Aschermittwoch - Einstimmung in die Fastenzeit
«Kehre um und glaube an das Evangelium» lautet einer der Begleitsätze beim Ausstreuen der Asche über die Gläubigen. Umkehren und glauben ist hierbei nicht nur als innerliche Frömmigkeitshaltung gedacht, sondern auch als Ermutigung, das eigene Denken und Handeln bewusst zu gestalten und konkret anzuwenden. Dazu lädt uns alljährlich die Ökumenische Fastenkampagne ein, die sich vom 18. Februar bis zum 5. April im Rahmen des Dreijahreszyklus «Hunger frisst Zukunft» mit dem Recht auf lokales Saatgut befasst.
Fasten im christlichen Sinn hat immer ein Ziel: der bewusste Verzicht kann in mir und in meinem Umfeld Neues bewirken und mitunter kann ein «Weniger» plötzlich sogar als «Mehr» erlebt werden. Wir können anders leben! Diese Erkenntnis ist Teil der jesuanischen Botschaft, denn Umkehr meint nicht primär einen rein äusserlichen Richtungswechsel, als wäre der bisherige Weg falsch, sondern ein Innehalten, um in Gemeinschaft mit Jesus und in der Gegenwart des Göttlichen der nächste Schritt bewusster, sorgfältiger und dankbarer zu tun. «Jede Reise beginnt mit dem ersten Schritt» - in diesem Sinne wünsche ich uns allen eine segensreiche Bildungsreise durch die österliche Vorbereitungszeit.

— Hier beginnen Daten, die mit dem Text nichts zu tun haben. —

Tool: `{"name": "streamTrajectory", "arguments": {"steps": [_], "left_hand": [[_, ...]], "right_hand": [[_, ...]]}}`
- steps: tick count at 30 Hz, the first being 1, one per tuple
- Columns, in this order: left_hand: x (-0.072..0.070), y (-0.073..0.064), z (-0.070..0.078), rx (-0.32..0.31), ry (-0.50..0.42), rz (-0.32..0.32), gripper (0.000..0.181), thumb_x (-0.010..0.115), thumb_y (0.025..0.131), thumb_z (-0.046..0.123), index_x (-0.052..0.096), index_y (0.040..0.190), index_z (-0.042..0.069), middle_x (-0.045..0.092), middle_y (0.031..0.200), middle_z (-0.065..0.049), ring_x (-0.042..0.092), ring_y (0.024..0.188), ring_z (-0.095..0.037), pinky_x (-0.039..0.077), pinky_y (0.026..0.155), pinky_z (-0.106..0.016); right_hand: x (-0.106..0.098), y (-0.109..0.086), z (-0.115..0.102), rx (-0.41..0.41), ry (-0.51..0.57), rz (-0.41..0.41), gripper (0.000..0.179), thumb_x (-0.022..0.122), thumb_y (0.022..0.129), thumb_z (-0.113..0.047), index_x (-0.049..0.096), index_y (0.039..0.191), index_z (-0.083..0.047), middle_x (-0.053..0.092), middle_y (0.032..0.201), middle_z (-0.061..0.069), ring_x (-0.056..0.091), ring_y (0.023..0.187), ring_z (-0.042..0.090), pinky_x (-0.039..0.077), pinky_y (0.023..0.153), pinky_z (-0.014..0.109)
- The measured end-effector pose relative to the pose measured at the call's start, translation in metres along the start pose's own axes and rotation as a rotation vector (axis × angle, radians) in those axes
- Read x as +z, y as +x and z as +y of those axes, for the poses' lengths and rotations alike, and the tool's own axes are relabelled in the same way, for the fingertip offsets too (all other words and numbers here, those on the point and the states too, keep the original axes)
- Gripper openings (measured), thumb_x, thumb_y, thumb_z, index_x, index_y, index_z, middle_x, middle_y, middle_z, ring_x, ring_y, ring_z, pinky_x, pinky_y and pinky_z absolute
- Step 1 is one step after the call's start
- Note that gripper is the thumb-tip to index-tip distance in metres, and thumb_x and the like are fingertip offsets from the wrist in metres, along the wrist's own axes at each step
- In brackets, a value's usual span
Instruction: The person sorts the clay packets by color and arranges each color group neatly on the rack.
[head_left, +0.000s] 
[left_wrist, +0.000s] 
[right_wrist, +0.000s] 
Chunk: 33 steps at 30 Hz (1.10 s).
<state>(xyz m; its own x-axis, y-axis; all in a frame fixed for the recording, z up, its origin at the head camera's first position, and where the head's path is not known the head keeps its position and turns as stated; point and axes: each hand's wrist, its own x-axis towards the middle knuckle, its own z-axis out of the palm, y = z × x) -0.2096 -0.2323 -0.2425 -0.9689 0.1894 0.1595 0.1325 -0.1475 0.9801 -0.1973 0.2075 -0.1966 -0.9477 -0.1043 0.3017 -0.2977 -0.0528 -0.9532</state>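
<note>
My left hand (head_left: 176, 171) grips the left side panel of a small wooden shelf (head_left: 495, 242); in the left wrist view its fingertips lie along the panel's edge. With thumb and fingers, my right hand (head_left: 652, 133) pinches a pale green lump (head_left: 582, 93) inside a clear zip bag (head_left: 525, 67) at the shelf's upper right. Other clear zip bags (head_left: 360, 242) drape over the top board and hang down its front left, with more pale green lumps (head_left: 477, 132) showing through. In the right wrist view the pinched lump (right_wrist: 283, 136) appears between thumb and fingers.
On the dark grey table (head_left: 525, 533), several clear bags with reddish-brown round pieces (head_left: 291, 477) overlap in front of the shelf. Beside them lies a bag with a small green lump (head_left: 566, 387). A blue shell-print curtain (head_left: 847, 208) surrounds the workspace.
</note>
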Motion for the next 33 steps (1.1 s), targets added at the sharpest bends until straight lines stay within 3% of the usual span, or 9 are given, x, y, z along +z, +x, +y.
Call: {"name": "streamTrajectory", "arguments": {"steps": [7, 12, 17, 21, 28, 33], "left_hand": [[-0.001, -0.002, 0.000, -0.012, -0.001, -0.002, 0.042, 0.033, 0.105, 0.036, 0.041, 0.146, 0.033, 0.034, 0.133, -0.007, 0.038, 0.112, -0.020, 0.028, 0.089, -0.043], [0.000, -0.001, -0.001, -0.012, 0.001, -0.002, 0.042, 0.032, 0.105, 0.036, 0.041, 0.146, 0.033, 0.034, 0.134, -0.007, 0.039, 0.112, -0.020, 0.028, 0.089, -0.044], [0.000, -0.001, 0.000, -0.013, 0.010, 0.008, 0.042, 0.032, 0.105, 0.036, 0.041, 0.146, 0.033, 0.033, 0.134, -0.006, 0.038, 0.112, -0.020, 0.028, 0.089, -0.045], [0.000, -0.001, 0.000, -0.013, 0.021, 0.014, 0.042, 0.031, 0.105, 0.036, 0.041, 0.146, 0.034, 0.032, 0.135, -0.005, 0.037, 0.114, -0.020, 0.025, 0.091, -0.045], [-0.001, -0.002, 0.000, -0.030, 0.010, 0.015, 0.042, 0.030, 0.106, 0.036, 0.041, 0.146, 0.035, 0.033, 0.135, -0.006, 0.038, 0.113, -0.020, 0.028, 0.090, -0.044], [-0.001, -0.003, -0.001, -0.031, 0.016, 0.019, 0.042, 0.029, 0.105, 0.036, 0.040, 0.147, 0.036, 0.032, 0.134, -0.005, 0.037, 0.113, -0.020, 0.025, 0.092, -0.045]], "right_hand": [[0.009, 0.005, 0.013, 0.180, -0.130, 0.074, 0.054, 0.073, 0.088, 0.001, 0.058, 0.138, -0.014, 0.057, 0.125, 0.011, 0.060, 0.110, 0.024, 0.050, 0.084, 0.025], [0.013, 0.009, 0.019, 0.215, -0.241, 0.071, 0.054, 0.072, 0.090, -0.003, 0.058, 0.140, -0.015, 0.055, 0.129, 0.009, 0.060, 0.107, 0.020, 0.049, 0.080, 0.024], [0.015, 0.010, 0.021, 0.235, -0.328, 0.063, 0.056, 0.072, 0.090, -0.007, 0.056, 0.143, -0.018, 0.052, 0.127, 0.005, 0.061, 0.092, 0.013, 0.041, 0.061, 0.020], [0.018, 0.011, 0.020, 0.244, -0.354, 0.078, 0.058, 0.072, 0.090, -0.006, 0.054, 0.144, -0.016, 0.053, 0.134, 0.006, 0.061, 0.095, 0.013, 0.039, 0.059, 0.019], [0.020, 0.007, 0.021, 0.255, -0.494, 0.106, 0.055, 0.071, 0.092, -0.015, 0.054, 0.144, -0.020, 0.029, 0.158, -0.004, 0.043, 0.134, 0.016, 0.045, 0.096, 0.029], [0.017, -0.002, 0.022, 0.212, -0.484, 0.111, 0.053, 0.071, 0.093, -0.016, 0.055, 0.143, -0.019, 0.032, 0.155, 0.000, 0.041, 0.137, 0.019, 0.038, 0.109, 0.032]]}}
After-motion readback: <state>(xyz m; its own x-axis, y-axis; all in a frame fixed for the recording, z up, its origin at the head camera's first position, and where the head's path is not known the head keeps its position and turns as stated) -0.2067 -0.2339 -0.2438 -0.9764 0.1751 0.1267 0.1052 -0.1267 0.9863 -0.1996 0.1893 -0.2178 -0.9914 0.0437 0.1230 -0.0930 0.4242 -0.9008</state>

Zur Eröffnung dieser 40 Tage feiern wir den Aschermittwochsgottesdienst um 18:30 Uhr in der Kirche. Im Mittelpunkt steht die Verbrennung der Zweige zu Asche sowie die Spendung des Aschekreuzes als Sinnbild des Fastens und der Erneuerung (daher bewusst ohne Eucharistie).